*RECORDS SUPPLIED:*

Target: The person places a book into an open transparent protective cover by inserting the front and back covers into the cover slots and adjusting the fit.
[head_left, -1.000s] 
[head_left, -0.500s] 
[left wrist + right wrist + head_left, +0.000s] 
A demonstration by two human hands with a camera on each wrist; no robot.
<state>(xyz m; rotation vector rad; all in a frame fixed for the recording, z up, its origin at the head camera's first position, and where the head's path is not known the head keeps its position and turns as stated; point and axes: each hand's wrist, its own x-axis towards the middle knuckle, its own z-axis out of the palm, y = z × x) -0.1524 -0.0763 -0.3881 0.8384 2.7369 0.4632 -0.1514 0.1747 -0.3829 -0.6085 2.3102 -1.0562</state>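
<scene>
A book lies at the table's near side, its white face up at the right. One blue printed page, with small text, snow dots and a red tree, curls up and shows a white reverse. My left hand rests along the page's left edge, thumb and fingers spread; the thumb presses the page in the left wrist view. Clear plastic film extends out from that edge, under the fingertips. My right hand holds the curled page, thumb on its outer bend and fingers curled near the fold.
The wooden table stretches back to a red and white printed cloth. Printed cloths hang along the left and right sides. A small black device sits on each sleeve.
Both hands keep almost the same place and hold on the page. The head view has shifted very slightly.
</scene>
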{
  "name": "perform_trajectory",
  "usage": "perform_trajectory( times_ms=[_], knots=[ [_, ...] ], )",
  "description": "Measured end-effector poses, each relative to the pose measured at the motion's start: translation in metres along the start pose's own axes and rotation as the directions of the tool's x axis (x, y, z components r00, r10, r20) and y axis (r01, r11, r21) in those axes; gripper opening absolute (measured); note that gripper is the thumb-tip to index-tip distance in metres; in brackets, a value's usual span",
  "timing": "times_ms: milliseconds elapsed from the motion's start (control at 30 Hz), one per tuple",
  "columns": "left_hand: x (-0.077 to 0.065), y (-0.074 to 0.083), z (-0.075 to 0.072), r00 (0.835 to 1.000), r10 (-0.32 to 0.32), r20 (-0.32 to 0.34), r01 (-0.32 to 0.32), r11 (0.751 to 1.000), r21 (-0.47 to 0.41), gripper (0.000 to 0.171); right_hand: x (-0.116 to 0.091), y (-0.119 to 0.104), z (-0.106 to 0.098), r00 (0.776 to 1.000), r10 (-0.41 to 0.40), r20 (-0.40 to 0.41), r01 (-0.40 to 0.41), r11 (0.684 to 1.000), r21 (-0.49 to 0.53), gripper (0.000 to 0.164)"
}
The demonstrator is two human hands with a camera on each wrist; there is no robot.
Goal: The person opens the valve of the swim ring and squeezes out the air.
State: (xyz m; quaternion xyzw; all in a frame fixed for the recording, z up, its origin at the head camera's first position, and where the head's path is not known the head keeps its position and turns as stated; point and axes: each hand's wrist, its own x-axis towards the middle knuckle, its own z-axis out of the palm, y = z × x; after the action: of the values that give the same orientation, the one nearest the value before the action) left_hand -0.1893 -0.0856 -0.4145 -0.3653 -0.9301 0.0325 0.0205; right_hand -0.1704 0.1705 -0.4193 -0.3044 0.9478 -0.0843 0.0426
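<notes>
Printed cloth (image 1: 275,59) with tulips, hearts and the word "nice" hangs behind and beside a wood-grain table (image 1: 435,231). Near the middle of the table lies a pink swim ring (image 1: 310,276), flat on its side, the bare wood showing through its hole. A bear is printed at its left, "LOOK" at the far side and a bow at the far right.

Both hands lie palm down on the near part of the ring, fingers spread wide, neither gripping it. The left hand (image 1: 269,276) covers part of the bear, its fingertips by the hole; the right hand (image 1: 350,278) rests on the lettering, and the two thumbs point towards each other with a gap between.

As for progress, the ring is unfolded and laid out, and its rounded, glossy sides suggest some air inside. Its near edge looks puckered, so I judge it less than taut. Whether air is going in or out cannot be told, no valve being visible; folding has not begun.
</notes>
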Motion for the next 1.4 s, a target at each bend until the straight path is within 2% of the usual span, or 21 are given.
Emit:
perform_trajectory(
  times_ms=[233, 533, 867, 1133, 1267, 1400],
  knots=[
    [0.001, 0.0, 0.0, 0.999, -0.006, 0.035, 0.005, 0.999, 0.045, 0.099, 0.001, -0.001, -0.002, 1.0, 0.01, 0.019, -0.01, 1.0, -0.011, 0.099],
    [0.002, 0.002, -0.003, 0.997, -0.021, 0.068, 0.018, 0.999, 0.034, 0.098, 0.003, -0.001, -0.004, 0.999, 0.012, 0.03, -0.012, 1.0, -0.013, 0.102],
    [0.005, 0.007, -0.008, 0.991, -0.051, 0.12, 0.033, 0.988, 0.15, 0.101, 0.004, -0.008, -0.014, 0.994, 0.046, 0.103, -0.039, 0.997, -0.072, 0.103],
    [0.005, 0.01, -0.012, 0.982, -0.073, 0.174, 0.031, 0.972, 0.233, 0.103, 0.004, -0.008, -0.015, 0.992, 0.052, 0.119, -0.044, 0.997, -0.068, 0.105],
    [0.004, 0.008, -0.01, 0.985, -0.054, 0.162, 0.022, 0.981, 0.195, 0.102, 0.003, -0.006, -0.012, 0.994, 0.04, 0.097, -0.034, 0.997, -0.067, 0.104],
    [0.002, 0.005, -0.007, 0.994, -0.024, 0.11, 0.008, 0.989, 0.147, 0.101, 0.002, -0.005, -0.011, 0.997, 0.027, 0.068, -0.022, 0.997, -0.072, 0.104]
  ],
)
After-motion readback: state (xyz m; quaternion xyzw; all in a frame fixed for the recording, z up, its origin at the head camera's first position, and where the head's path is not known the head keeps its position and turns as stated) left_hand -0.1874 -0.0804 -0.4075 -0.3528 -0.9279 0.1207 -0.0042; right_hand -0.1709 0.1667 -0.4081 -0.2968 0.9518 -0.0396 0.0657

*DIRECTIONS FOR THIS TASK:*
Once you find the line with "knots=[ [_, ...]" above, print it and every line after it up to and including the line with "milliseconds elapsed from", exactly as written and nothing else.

*RESULT:*
  "usage": "perform_trajectory( times_ms=[_], knots=[ [_, ...] ], )",
  "description": "Measured end-effector poses, each relative to the pose measured at the motion's start: translation in metres along the start pose's own axes and rotation as the directions of the tool's x axis (x, y, z components r00, r10, r20) and y axis (r01, r11, r21) in those axes; gripper opening absolute (measured); note that gripper is the thumb-tip to index-tip distance in metres; in brackets, a value's usual span",
  "timing": "times_ms: milliseconds elapsed from the motion's start (control at 30 Hz), one per tuple",

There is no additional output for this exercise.